I’m trying to do incremental learning with pytorch version OpenNMT for English to Chinese translation. Although there are many questions asked regarding this topic, most of them are for the torch version or provided solution based on torch version.
Here is some basic info:
Task: English to Chinese
OpenNMT version: Pytorch
Architecture: Transformer
Generic data size: 10 million pairs
In-domain data size: 4k pairs
Granularity: Subword units with BPE on both sides
Vocab size: 45571 for En, 32232 for Ch.
Here are the three scenarios for incremental learning:
Retraining a pre-trained model on NEW data with SAME training options for in-domain adaptation.
Retraining a pre-trained model on NEW data with DIFFERENT training options for in-domain adaptation.
Continuing a stopped or complete training on SAME data with SAME training options for more epochs.

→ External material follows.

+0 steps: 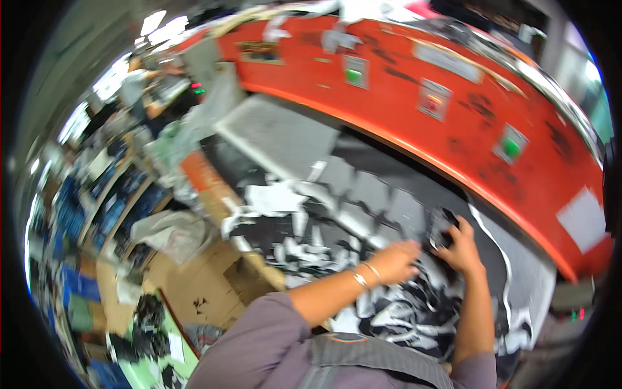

To my understanding, with torch version OpenNMT, which provides full Retraining options: -train_from, -continue, -update_vocab, addressing parameters of model, hyper-parameters of training, and vocabulary of model, respectively, I can do it in each scenario by using:
-train_from + -continue + -update_vocab merge
-train_from + -update_vocab merge
-train_from + -continue
However, in pytorch version OpenNMT, there seems only -train_from option. So how can I implement incremental learning in these three scenarios in OpenNMT-py?
Thanks for replying @guillaumekln.
Since a model’s topology and vocabularies can’t be changed, when incorporating new data to an existing model, what is the best practice to preprocess the new data in OpenNMT-py? Using old vocabulary(old.vocab.pt) with -share_vocab option for new data to generate new.training.pt and new.validation.pt files?
P.S. All data was pre-processed with same BPE model.
Dose anyone have ideas on how to preprocess the data when incorporating new data to existing models in OpenNMT-py? I appreciate if you can share any comments, thoughts, or experience regarding this topic.
Thank you for your reply. I’m a bit confused - since there is only one vocab.pt file generated from preprocessing in OpenNMT-py, does that mean src_vocab and tgt-vocab can be specified to the same file?